Come to think of it, if you're going to ignore all those reasons I'm guessing you'll ignore my tips below. And yet I still spit into the wind.

DON'T
...ever have one character tell another character that a song/band will "change their life." Especially as a bonding/romantic scene between the two.

... use U2 in your musical montage. They seem to be the go-to band for depressing romantic montages ("With or Without You") and moments of ecstasy ("Beautiful Day.") If I'd kept a count on the most used band in the specs I've read, they'd easily top the list. Be original.

... use a song in the exact same way another movie has. And if you're doing this on purpose for parody purposes, the joke had better be DAMN funny.

... use songs that have been overdone by other films, either for comedic or serious purposes. Overused songs include: I Will Survive, YMCA, The Pina Colata Song, Walking on Sunshine

... specify shot-by-shot what happens at each stanza of the song.
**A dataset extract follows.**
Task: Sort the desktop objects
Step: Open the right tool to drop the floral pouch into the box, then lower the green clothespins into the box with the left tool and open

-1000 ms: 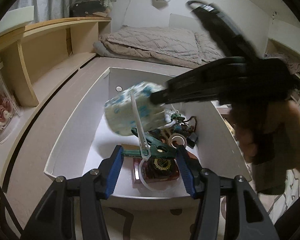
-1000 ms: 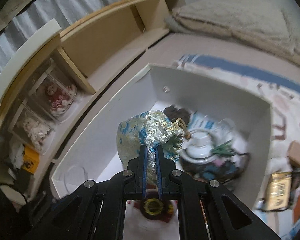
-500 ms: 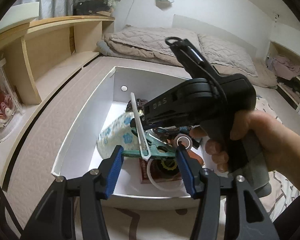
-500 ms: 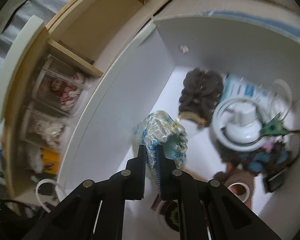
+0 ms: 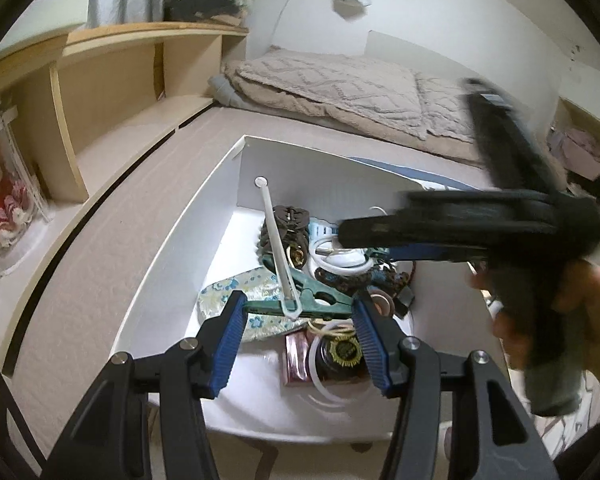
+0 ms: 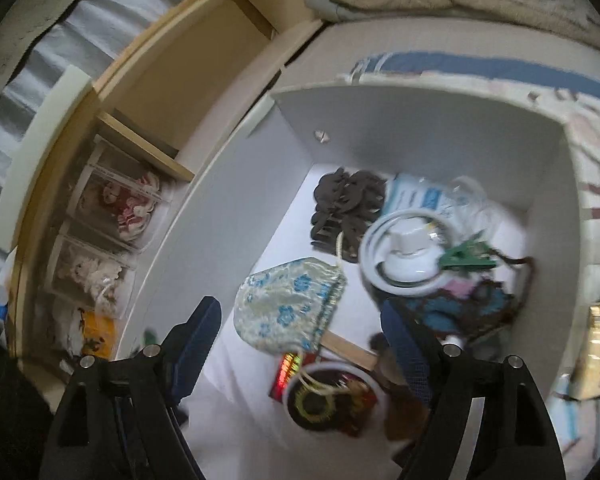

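Right gripper (image 6: 300,336) jaws opening, nothing between — brocade pouch (image 6: 290,304) lying in the white box (image 6: 420,120). Left gripper (image 5: 298,320) clamped on green clip (image 5: 300,300) — could snag its white tie (image 5: 278,248) on clutter when dropped.

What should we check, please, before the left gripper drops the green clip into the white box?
1. Floral pouch released, lying in the white box: ok.
2. Right gripper jaws opening, nothing between them: ok.
3. Left gripper gripping the green clip: ok.
4. White strap held by the clip: ok; whether it will snag, cannot tell.
5. Left gripper above the box opening: ok.
6. Right gripper clear of the drop path: cannot tell; it hangs blurred over the box's right side.
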### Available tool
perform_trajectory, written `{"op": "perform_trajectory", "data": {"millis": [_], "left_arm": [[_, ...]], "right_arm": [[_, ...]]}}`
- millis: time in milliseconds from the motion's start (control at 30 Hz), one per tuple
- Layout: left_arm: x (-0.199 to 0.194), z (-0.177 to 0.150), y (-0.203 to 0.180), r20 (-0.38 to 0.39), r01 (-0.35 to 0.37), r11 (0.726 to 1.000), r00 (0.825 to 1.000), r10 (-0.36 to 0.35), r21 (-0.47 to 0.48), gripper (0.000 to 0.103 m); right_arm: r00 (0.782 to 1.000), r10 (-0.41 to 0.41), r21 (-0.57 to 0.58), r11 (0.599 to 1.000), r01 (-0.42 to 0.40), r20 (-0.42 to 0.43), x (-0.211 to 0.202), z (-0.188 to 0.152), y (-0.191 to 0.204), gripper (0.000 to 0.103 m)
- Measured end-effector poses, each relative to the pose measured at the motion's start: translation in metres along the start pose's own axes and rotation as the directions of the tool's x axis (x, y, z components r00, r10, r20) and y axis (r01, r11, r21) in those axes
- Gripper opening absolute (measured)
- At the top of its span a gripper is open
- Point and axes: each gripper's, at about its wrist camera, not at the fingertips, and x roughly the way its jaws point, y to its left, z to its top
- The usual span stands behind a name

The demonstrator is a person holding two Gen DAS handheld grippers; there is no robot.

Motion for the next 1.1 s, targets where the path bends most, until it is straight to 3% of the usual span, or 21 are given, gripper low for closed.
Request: {"op": "perform_trajectory", "data": {"millis": [267,833,1033,1100], "left_arm": [[0.034,0.012,-0.005,-0.115,-0.033,0.999,0.993,0.029,-0.037,0.054],[0.059,0.021,-0.007,-0.133,-0.120,0.993,0.984,0.118,-0.012,0.054],[0.062,0.021,-0.003,-0.144,-0.117,0.992,0.984,0.108,-0.053,0.054],[0.061,0.021,0.000,-0.150,-0.110,0.991,0.984,0.097,-0.082,0.059]], "right_arm": [[0.995,-0.049,-0.037,0.998,0.052,0.088,-0.056,-0.014,-0.022,0.083],[0.992,-0.066,-0.193,0.977,0.086,0.110,-0.111,-0.066,-0.020,0.083],[0.993,-0.059,-0.232,0.969,0.082,0.104,-0.117,-0.075,-0.010,0.083],[0.993,-0.059,-0.241,0.967,0.082,0.100,-0.116,-0.077,-0.007,0.083]]}}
It's really annoying and makes it hard to go with the whole, "well, I'm sure they can just replace this song if they don't get clearance."

... have a character start to sing a song and then collapse into an overwrought breakdown.



... get carried away with a pretentious music video in the middle of your extremely incomprehensible screenplay.




DO

... use unexpected songs, even from familiar artists. Cameron Crowe is the master of this. In Almost Famous he used two Elton John songs: Tiny Dancer and Mona Lisas and Mad Hatters. The former is a decently well-known hit, but wasn't heard regularly on the radio nor had it been used in any movies. The latter is a rather obscure song. In Jerry Maguire, when Crowe used Springsteen, he went for Secret Garden rather than any of his far better known hits.

... know the value of a totally off-beat song choice. Who would have thought that Queen's Don't Stop Me Now would have been so right for Shaun of the Dead's bar fight?

2 comments:

  1. Great points. I definitely cringe when a popular song is specified in scripts. Now and then if it's a song I'm not sure of I always wonder, "do I know that song?" And will even youtube it to see if I recognize it.. get in the mood.

    On a current script I'm referencing one old song throughout, because a character is a lounge singer known for her rendition. But I like to think if I never mentioned the actual song. The story still has some appeal on it's own.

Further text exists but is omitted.